3.著作者人格権の侵害に対してとりうる措置

 著作者人格権の侵害に対しては、差止め(著作権法112条)、損害賠償(民法709条)、謝罪広告等による名誉回復措置(著作権法115条)を請求できるほか、5年以下の懲役もしくは500万円以下の罰金またはその両方という罰則も用意されている(同法119条2項1号)。
 著作者人格権は相続の対象にはならず(民法896条ただし書)、著作者の死亡により消滅するが、著作者の死後も、著作者が生存していたら著作者人格権侵害になったであろう行為は原則として禁止され(著作権法60条)、こうした行為に対しては、遺族等が差止めや名誉回復措置を請求することができる(同法116条)。

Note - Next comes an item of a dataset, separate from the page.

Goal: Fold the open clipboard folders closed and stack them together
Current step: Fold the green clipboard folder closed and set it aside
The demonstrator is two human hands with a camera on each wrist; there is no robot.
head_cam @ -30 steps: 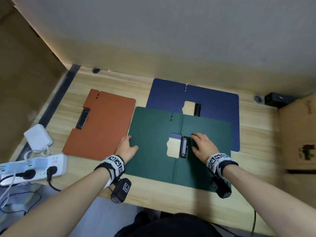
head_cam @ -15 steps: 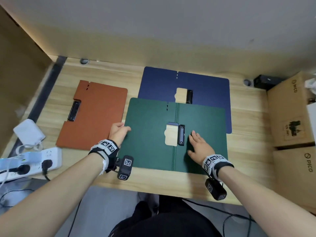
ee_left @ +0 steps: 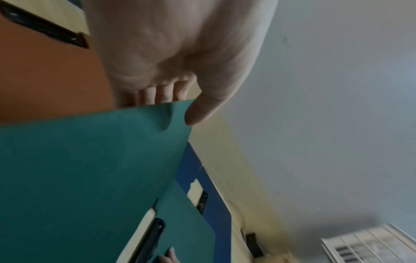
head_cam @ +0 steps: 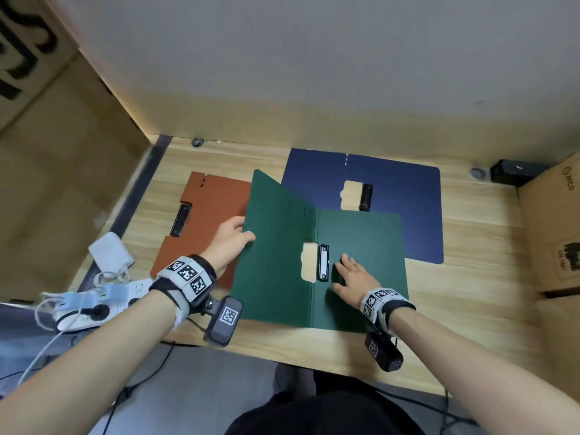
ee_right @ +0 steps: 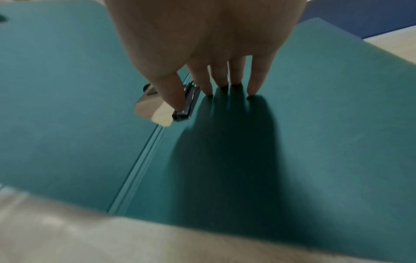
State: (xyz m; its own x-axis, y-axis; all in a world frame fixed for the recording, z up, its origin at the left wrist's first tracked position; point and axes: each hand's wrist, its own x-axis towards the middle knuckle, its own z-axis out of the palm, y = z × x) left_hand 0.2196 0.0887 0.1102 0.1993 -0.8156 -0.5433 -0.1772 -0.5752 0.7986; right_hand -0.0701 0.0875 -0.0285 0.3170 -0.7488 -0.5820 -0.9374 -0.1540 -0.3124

 また、著作権法15条は、法人が著作者となることを認めており、法人も著作者人格権を原始的に取得する。裁判例の中には、法人の著作者人格権侵害に基づく損害賠償請求を認めた裁判例も少なくないが、著作者人格権侵害を認めながら、著作者である原告の出版社らはいずれも法人であり格別の精神的損害を被ったとは認められないことを理由の1つとして損害賠償請求を否定した裁判例もある(東京地判平成10・10・29知裁集30巻4号812頁〔SMAPインタビュー記事事件〕)。